II.C – Vectorization – The next step is to understand whether the compiler properly vectorizes the code. The word “vector” shouldn’t be taken too literally here, as it usually calls back to vector systems (from the Cray 1 onward). In the current era, “vector” refers to the short, fixed-length registers in the CPU and their associated operations (like the SSE and AVX instructions sets in the x86-64 world or the QPX on the IBM BlueGene/Q). There have already been detailed works on the subject of vectorizers, such as Intel’s own . These are of course interesting for advanced users, but might be too detailed for the newcomer to vectorization.
The principle of vector instruction sets is to allow a single instruction to perform multiple operations at once, thus adding potential performance at a low cost. Analyzing why this is a good trade-off would require a long explanation; suffice it to say that nearly all contemporary CPU use such instruction sets. We will detail some interesting differences between them in section D below.

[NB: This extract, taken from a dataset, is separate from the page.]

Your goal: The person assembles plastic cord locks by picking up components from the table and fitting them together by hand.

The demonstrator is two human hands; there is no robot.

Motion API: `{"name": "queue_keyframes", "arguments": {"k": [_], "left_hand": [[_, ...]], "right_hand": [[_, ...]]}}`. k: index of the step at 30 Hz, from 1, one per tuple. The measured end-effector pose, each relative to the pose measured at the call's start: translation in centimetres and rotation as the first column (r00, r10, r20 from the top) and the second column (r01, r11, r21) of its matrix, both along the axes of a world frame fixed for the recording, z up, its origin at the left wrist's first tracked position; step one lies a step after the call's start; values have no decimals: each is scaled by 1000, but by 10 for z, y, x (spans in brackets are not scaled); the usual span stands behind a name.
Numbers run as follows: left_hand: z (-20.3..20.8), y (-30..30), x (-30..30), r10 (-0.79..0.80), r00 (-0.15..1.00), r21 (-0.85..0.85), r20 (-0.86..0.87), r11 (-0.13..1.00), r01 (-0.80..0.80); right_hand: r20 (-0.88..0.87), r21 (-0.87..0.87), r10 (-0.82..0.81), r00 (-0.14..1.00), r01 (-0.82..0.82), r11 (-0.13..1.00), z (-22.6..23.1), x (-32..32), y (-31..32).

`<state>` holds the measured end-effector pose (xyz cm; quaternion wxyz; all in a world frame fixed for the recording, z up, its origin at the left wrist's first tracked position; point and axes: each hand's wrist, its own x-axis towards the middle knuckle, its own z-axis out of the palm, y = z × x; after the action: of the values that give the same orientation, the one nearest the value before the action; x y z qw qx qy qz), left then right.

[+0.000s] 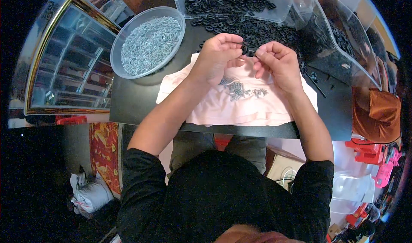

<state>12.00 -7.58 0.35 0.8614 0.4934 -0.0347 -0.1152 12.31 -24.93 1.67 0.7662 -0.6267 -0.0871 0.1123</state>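
Note:
Over a pale pink cloth (244, 112), both my hands are raised close together. Between the fingertips of my left hand (216, 58) is a small black plastic piece (244, 50) with a rounded, ring-like end. My right hand (281, 65) faces it in a pinch, gripping what looks like a small metal screw (253, 51) against the piece; fingers partly hide it. Below them, a small pile of silver screws (238, 90) lies on the cloth. Behind my hands, many loose black plastic pieces (262, 32) are heaped on the dark table (137, 101).
A round clear bowl (118, 67) full of screws stands left. Clear bins (281, 13) with black pieces stand at the back and right. A thin dark rod (316, 86) lies right of the cloth. A gold-framed glass panel (71, 58) stands far left; another person's arm (360, 103) shows far right.

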Motion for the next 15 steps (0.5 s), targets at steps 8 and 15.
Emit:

A good starting point to understand vectorization better is SSE2’s mulsd mentioned in section A. In the Intel documentation , this instruction’s full name is “Multiply Scalar Double-Precision Floating-Point Values”. As this description implies, mulsd performs a multiplication on double-precision floating-point values. However, it has a counterpart called mulpd, or “Multiply Packed Double-Precision Floating-Point Values”. Instead of a single multiplication, mulpd executes one per element in the so-called vector. The precise size of the vector depends on the instruction set (SSE or AVX). If we take the example of SSE where vector registers are 128 bits, then we have two double-precision value (64 bits each, as per IEEE754-2008 ) in each register. In other words, each instruction will compute 2 flops instead of one. If we go back to the saxpy function from listing 1, we can update the assembly version to exploit this new instruction, as shown in listing 3.
Obviously, this code will not work if the number of elements in the vector is not a multiple of two, as we compute two values for each iteration (note that it was hand-modified from the automatically generated code in listing 2 as the compiler vectorized code, including all the necessary checks, is not suitable for an introductory example). But it does illustrate the point that with the same number of instructions, we perform twice as much work. On such a simple loop the compiler has no issue with vectorization. It will even mention it in its output when using the -vec-report3 option, as can be seen in listing 4.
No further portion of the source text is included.